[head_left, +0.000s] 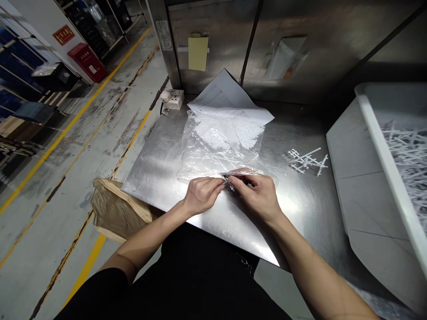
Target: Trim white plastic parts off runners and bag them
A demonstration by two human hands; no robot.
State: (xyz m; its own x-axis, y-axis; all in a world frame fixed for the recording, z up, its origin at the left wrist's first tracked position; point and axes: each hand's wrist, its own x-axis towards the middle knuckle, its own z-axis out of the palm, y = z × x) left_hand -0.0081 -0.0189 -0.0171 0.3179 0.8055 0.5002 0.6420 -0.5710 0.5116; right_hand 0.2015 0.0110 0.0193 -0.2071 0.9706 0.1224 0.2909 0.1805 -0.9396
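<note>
My left hand (204, 194) is closed, its fingertips pinching a small white plastic sprue (232, 188) whose end peeks out between both hands. Close against it, my right hand (258, 192) is closed too; something small and dark shows at its fingertips, mostly hidden by the fingers. Just beyond the hands lies a clear plastic bag (216, 158) with many tiny white parts (230, 133) in it. Several loose white branched sprues (307, 160) lie on the metal table to the right.
A printed paper sheet (227, 95) lies over the bag's far end. A white power socket (173, 98) sits at the back left corner. On the right stands a large white bin (367, 178) full of white sprues. A brown bag (116, 209) hangs by the table's left edge.
</note>
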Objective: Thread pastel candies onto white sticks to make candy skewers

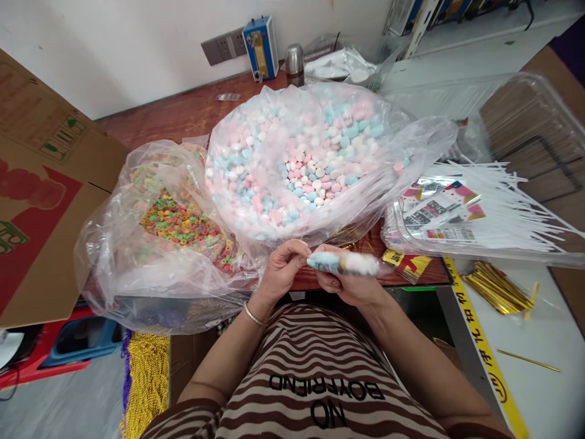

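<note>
Pale blue and white candy packet [326,261], slim, motion-blurred, held over the near edge of the red-brown wood tabletop [176,110], in front of the big candy bag. Head view: right hand [345,286] has its grip around the packet; dark marks on the wrapper, too blurred to read. Left hand [284,268], thin bracelet [252,314] on wrist, fingers curled together at the packet's left end; cannot tell whether that grip pinches the wrapper.

Behind the hands: large clear plastic bag of pink, blue and white candies [315,177]. Left of it, touching, clear bag of multicoloured ring candies [180,222]. To the right, clear plastic tray [457,249] with white sticks [507,204] and printed cards [439,210], lettering too small to read. Small gold-and-red packet [406,264] near the right hand, dark letters, unclear. Bundle of gold twist ties [493,289] farther right, one loose gold tie [528,360] below.

Writing: striped shirt [320,347] says "NO BOYFRIEND", upside down here. Yellow tape [478,341] carries black characters plus a circled logo, not legible. Cardboard box [48,183], left: glass and umbrella symbols, red panel, green lettering cut off. Back: blue box-shaped device [260,50], metal-capped bottle [295,61].
</note>
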Tool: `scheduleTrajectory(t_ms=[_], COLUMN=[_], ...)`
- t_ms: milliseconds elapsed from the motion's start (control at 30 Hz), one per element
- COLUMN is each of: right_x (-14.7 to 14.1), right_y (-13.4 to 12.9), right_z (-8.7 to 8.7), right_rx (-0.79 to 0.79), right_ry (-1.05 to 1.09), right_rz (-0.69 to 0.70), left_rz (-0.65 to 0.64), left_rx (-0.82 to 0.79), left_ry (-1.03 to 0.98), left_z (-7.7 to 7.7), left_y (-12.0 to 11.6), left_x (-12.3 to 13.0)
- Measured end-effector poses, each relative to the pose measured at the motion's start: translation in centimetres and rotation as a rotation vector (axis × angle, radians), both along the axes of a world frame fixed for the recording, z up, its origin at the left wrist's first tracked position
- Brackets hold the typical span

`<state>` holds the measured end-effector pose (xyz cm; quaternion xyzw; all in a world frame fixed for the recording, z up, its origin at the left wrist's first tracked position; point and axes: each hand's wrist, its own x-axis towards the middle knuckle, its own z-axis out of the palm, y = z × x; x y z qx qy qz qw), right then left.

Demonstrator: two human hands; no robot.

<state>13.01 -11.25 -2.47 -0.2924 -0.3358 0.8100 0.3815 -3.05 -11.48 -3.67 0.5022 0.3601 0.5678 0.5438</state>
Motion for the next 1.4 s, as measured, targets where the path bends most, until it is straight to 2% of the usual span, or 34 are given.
scheduleTrajectory(t_ms=[67, 167, 233, 300, 400, 433, 467, 533, 567, 600, 633, 700, 767, 800, 900, 967, 1033, 1100, 1167, 1200, 1267, 1333, 1367, 1400], right_x=[0.2, 0.1, -0.1, -0.3, -0.2, -0.1, 0.2, 0.6, 0.8, 0.9, 1.0, 0.9, 0.7, 0.6, 0.5, 0.7, 0.8, 1.0, 1.3, 1.4, 1.6, 1.6, 1.5, 1.3], right_y=[-0.5, -1.3, -1.8, -1.9, -1.4, -1.1, -0.8, -0.5, -0.4, -0.5, -0.7, -1.1, -1.3, -1.4, -1.1, -0.9, -0.9, -1.0, -1.1, -1.1, -1.2, -1.4, -1.7, -1.9], right_z=[0.3, 0.8, 0.8, 0.6, 0.5, 0.7, 1.0, 2.1, 2.7, 3.3, 3.7, 4.0, 3.6, 3.2, 2.3, 2.0, 1.9, 2.1, 2.6, 2.9, 3.7, 4.3, 4.5, 4.6], right_rx=[-0.079, -0.131, -0.172, -0.149, 0.078, 0.183, 0.293, 0.519, 0.634, 0.749, 0.863, 1.048, 1.125, 1.112, 0.962, 0.885, 0.836, 0.786, 0.755, 0.758, 0.819, 0.953, 1.034, 1.110], right_ry=[0.085, 0.073, 0.060, 0.036, -0.108, -0.183, -0.263, -0.410, -0.469, -0.514, -0.546, -0.597, -0.638, -0.656, -0.694, -0.703, -0.683, -0.653, -0.636, -0.635, -0.643, -0.666, -0.677, -0.680], right_rz=[0.060, 0.110, 0.164, 0.129, -0.131, -0.230, -0.319, -0.439, -0.460, -0.451, -0.421, -0.332, -0.282, -0.282, -0.357, -0.418, -0.448, -0.467, -0.502, -0.522, -0.536, -0.513, -0.487, -0.455], left_rz=[-0.111, -0.271, -0.321, -0.212, 0.171, 0.249, 0.223, -0.079, -0.224, -0.314, -0.347, -0.287, -0.242, -0.249, -0.251, -0.186, -0.117, -0.051, 0.001, -0.026, -0.227, -0.420, -0.437, -0.386], left_rx=[0.115, 0.220, 0.342, 0.445, 0.453, 0.404, 0.310, 0.030, -0.125, -0.267, -0.378, -0.468, -0.400, -0.322, -0.005, 0.192, 0.323, 0.394, 0.403, 0.381, 0.298, 0.175, 0.114, 0.064], left_ry=[0.102, 0.346, 0.526, 0.689, 0.808, 0.788, 0.749, 0.636, 0.544, 0.419, 0.274, 0.000, -0.093, -0.038, 0.399, 0.674, 0.800, 0.798, 0.751, 0.735, 0.739, 0.734, 0.708, 0.662], left_z=[1.1, 3.7, 5.4, 6.7, 7.9, 8.0, 8.0, 7.7, 7.4, 7.2, 7.0, 7.0, 7.4, 7.7, 8.3, 8.2, 8.0, 8.0, 8.3, 8.6, 8.9, 8.6, 8.2, 7.7], left_y=[0.5, 1.2, 1.4, 1.0, -0.8, -1.5, -2.2, -3.1, -3.2, -3.1, -2.8, -1.9, -1.2, -1.0, -1.1, -1.3, -1.5, -1.6, -1.8, -1.9, -2.0, -1.9, -1.7, -1.4], left_x=[-1.3, -2.8, -3.4, -3.6, -3.1, -2.7, -2.3, -1.5, -1.2, -0.9, -0.7, -0.8, -1.3, -1.6, -2.1, -2.1, -1.9, -1.9, -1.8, -1.8, -1.6, -1.2, -1.0, -0.8])
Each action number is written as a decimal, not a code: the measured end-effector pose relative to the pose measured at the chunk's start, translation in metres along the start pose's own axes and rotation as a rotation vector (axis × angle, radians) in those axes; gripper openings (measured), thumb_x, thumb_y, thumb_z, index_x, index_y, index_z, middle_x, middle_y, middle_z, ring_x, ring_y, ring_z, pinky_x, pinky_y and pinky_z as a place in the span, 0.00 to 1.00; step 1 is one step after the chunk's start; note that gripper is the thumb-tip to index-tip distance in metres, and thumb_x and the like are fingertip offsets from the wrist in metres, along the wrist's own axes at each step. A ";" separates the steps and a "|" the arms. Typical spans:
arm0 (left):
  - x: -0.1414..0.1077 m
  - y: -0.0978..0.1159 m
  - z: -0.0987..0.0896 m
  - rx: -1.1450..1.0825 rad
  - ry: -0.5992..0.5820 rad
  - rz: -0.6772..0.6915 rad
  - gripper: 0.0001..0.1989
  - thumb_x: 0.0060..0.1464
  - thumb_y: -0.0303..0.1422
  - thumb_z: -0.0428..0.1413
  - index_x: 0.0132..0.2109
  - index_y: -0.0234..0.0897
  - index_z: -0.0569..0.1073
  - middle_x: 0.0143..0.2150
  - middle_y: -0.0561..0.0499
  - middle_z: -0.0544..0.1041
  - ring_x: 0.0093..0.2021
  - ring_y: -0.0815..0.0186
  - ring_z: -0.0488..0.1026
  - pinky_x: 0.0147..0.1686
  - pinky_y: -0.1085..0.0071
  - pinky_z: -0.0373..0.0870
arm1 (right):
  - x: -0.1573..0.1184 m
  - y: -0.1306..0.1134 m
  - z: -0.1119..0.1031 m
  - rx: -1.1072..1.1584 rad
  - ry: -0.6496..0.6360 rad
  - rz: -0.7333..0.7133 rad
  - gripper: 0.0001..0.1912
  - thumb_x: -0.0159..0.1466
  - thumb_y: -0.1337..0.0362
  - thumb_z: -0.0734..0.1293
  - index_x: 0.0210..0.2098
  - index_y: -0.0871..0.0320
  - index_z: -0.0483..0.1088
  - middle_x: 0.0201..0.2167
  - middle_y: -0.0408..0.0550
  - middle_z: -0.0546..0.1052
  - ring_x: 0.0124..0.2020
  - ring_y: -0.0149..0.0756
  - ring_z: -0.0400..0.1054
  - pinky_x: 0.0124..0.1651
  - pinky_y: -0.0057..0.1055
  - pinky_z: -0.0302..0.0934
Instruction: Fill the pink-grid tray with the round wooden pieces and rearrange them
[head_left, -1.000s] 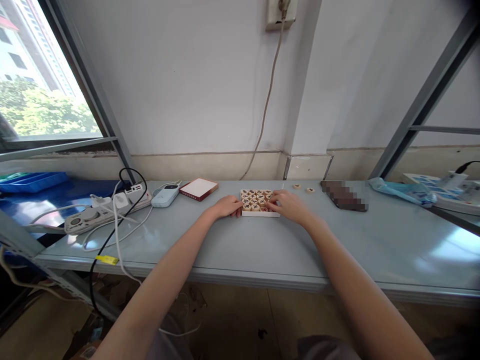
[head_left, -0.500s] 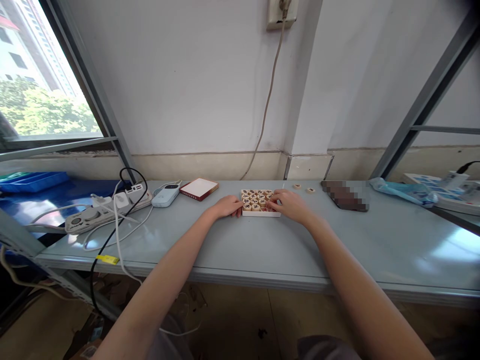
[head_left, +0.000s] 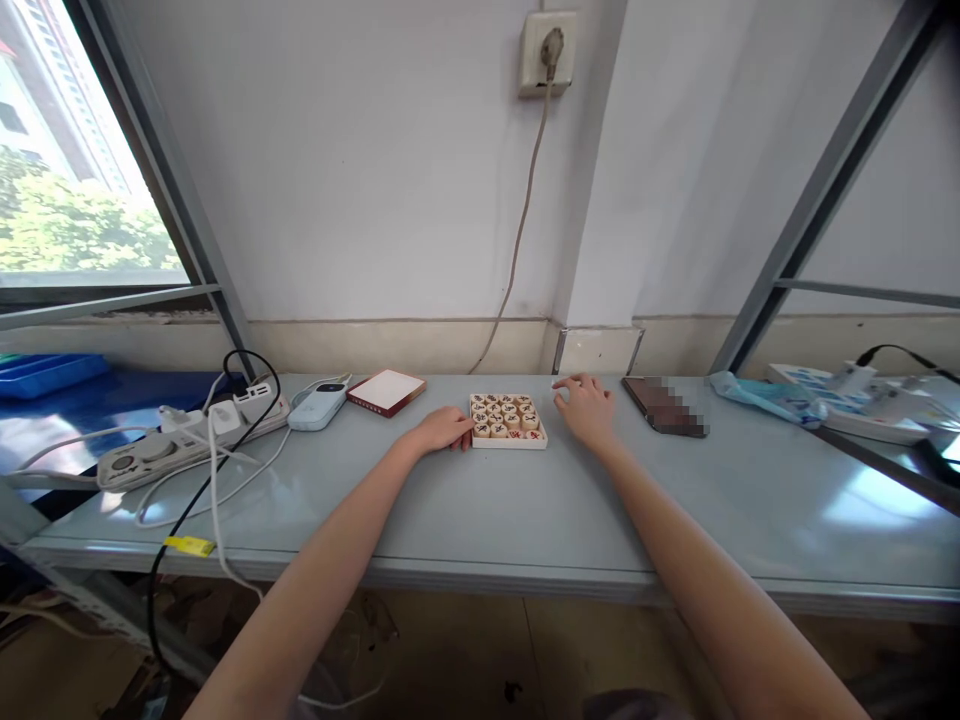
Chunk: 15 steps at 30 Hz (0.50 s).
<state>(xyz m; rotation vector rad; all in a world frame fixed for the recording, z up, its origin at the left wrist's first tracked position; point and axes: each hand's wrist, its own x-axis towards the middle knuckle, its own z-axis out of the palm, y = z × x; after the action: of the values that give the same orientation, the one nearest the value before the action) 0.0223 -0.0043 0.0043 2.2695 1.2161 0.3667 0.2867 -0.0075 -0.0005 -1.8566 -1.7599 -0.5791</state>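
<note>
A shallow white box (head_left: 510, 442) of round wooden Chinese chess pieces (head_left: 498, 431) sits on the grey table. Most of the characters on top are dark, and a couple at the front right are red. My left hand (head_left: 444, 428) grips the box's left side, fingers close together against its wall. Right of the box, my right hand (head_left: 586, 408) rests low over the table with its fingers apart. Whatever lies beneath that palm is hidden; a small pale spot shows by its fingertips, too small to name.
Behind my left hand lies a red-edged box lid (head_left: 387, 391). Farther left are a pale blue device (head_left: 319, 404) and a power strip (head_left: 150, 455) with tangled cables. A dark, partly blurred flat object (head_left: 664, 407) and blue plastic wrapping (head_left: 772, 398) lie to the right.
My right hand has left the box's right side and moved right, over where two loose chess pieces lay. My left hand stays at the box. The camera view has shifted slightly.
</note>
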 end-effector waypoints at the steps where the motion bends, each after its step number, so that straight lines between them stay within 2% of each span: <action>1: 0.000 0.000 0.000 0.002 0.002 -0.001 0.21 0.52 0.37 0.40 0.20 0.34 0.71 0.16 0.52 0.67 0.20 0.70 0.64 0.25 0.74 0.58 | 0.003 0.009 0.008 -0.049 -0.021 0.035 0.17 0.60 0.64 0.56 0.44 0.58 0.70 0.49 0.57 0.68 0.48 0.45 0.59 0.46 0.41 0.51; 3: 0.001 0.000 0.001 0.009 0.010 -0.001 0.21 0.52 0.36 0.41 0.20 0.34 0.71 0.16 0.52 0.67 0.20 0.70 0.64 0.25 0.75 0.58 | 0.010 0.028 0.020 -0.155 -0.075 -0.046 0.20 0.60 0.65 0.55 0.50 0.58 0.66 0.57 0.57 0.61 0.55 0.47 0.53 0.52 0.47 0.48; 5: 0.001 0.000 0.002 0.011 0.016 0.000 0.21 0.52 0.36 0.40 0.20 0.34 0.71 0.16 0.52 0.67 0.20 0.70 0.64 0.24 0.75 0.57 | 0.015 0.042 0.028 -0.183 -0.188 -0.045 0.23 0.61 0.62 0.53 0.55 0.57 0.62 0.62 0.53 0.56 0.60 0.48 0.47 0.55 0.54 0.45; 8: 0.002 -0.001 0.002 0.001 0.016 -0.006 0.21 0.52 0.36 0.41 0.20 0.35 0.71 0.16 0.52 0.67 0.19 0.70 0.64 0.24 0.75 0.57 | 0.019 0.050 0.032 -0.173 -0.306 -0.007 0.23 0.64 0.60 0.50 0.56 0.54 0.59 0.62 0.51 0.56 0.62 0.47 0.44 0.55 0.60 0.41; 11: 0.002 0.000 0.002 0.007 0.017 -0.019 0.20 0.52 0.35 0.41 0.20 0.35 0.71 0.16 0.53 0.67 0.19 0.70 0.64 0.24 0.74 0.57 | 0.017 0.043 0.027 -0.174 -0.252 -0.048 0.21 0.64 0.60 0.51 0.52 0.55 0.64 0.57 0.53 0.64 0.59 0.47 0.51 0.56 0.58 0.40; 13: 0.002 0.000 0.001 0.010 0.014 -0.016 0.20 0.52 0.34 0.41 0.19 0.35 0.71 0.16 0.53 0.67 0.19 0.70 0.64 0.24 0.74 0.57 | 0.016 0.036 0.020 -0.171 -0.214 -0.074 0.19 0.64 0.61 0.52 0.48 0.58 0.68 0.51 0.56 0.69 0.54 0.48 0.58 0.54 0.55 0.44; 15: 0.001 0.001 0.001 0.005 0.007 -0.006 0.20 0.52 0.34 0.41 0.20 0.35 0.71 0.16 0.53 0.68 0.20 0.70 0.64 0.25 0.75 0.58 | 0.017 0.030 0.013 -0.162 -0.253 -0.060 0.18 0.63 0.63 0.53 0.45 0.59 0.70 0.46 0.58 0.72 0.48 0.48 0.62 0.50 0.51 0.49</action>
<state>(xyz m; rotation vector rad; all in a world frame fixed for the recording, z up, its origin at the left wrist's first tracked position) 0.0235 -0.0039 0.0041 2.2702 1.2275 0.3700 0.3170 0.0131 -0.0023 -2.0693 -1.9883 -0.5431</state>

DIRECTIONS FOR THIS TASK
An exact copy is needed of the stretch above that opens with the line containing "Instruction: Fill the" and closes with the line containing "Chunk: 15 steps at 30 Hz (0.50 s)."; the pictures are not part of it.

SOLUTION FOR THIS EXERCISE
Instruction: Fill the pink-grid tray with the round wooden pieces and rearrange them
[head_left, -1.000s] 
[head_left, -0.500s] 
[head_left, +0.000s] 
Chunk: 15 steps at 30 Hz (0.50 s).

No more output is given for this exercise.